» REQUIRED ACTION
The copy you return must match the listing word for word and carry no pictures.

^^^^

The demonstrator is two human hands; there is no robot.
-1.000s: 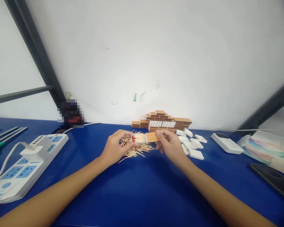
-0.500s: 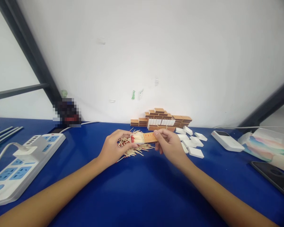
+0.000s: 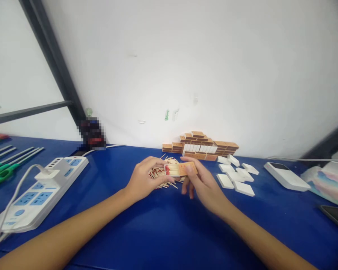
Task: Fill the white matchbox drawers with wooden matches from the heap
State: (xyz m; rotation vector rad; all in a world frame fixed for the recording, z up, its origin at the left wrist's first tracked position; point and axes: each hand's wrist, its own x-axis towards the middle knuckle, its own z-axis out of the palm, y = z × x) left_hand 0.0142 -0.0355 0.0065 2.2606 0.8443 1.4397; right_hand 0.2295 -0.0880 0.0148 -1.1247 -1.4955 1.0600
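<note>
Both hands hold one matchbox [image 3: 181, 169] above the blue table [image 3: 163, 225]. My left hand [image 3: 145, 182] grips the tray end, which shows red match heads. My right hand [image 3: 201, 183] pinches the brown sleeve end. The tray sticks out only a little from the sleeve. Under the hands lies a heap of loose matches [image 3: 162, 176]. A stack of brown matchboxes [image 3: 199, 145] stands against the white wall behind. Several white empty trays [image 3: 236, 178] lie just right of my right hand.
A white power strip [image 3: 36, 193] with a plugged cable lies at the left, green-handled tools [image 3: 2, 168] beyond it. A white device [image 3: 283, 175], a tissue pack [image 3: 326, 180] and a dark phone [image 3: 336, 215] sit at the right. Dark metal frame bars rise on both sides.
The tray has slid further into the sleeve, so less of the matches shows. The hands have come closer together, and the view has shifted a little to the left.
</note>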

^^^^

» EXPECTED ANSWER
The demonstrator is two human hands; there is no robot.
-1.000s: 
-0.500s: 
+0.000s: 
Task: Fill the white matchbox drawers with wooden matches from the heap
State: (xyz m; rotation vector rad; all in a world frame fixed for the recording, z up, its origin at the left wrist's first tracked position; point and axes: each hand's wrist, its own x-axis towards the middle knuckle, its own z-axis out of the palm, y = z × x) left_hand 0.0142 -0.0355 0.0065 2.2606 0.8443 1.4397; right_hand 0.2295 -0.0880 0.0148 -1.1247 -1.4955 1.0600
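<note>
Both hands hold one matchbox [image 3: 181, 169] above the blue table [image 3: 163, 225]. My left hand [image 3: 145, 182] grips the tray end, which shows red match heads. My right hand [image 3: 201, 183] pinches the brown sleeve end. The tray sticks out only a little from the sleeve. Under the hands lies a heap of loose matches [image 3: 162, 176]. A stack of brown matchboxes [image 3: 199, 145] stands against the white wall behind. Several white empty trays [image 3: 236, 178] lie just right of my right hand.
A white power strip [image 3: 36, 193] with a plugged cable lies at the left, green-handled tools [image 3: 2, 168] beyond it. A white device [image 3: 283, 175], a tissue pack [image 3: 326, 180] and a dark phone [image 3: 336, 215] sit at the right. Dark metal frame bars rise on both sides.
The tray has slid further into the sleeve, so less of the matches shows. The hands have come closer together, and the view has shifted a little to the left.
</note>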

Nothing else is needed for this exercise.